Favrier est tellement subjugué par l’idée de voir apparaître dix bouteilles de bordeaux, qu’il ne se rend pas compte qu’en acceptant le marché, il se livre, pieds et poings liés, aux exigences futures du gamin. Klauss, lui, en est parfaitement conscient, mais le jeu l’intéresse et il est même prêt à l’encourager. En fait, dans les jours qui suivent, il tirera lui-même toutes les ficelles, s’arrangeant pour que le gosse n’apporte pas de trop grandes quantités de vin, et, parallèlement, pour qu’il n’abuse pas de la situation, les légionnaires étant prêts à s’arracher leurs dents en or en échange d’une bouteille.

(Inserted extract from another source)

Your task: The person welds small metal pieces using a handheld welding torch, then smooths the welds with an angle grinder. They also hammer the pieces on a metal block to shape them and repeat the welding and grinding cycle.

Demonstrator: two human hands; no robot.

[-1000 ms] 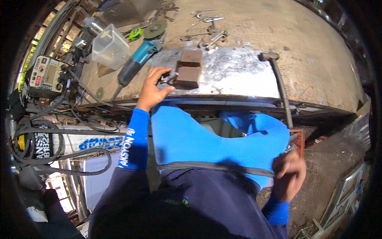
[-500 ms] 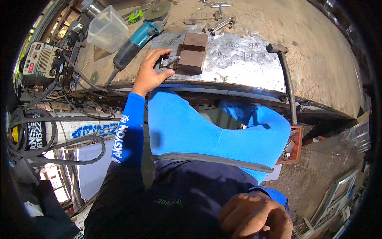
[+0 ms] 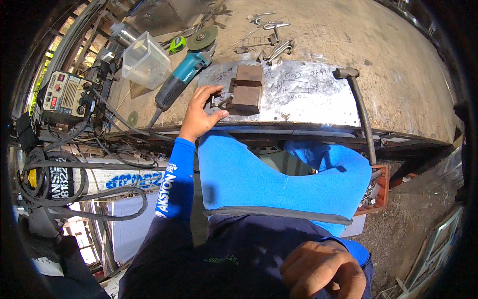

Plusieurs d’entre eux tentèrent en vain de suivre Ki pour découvrir la cachette, mais le gamin les semait toujours facilement. Il livra son secret environ un mois plus tard, la veille du départ d’Haïphong.

Les bouteilles se trouvaient dans la cave même de la villa, protégées par un double mur. Ki se faufilait entre le mur réel et le mur de protection par un trou juste assez gros pour lui permettre de s’y glisser. Le mur factice fut abattu instantanément et les légionnaires découvrirent du Champagne, du whisky et du cognac de marque. Klauss fit distribuer trois bouteilles par homme et fit sauter le reste à la grenade.

Il savait que le lendemain une longue marche les attendait.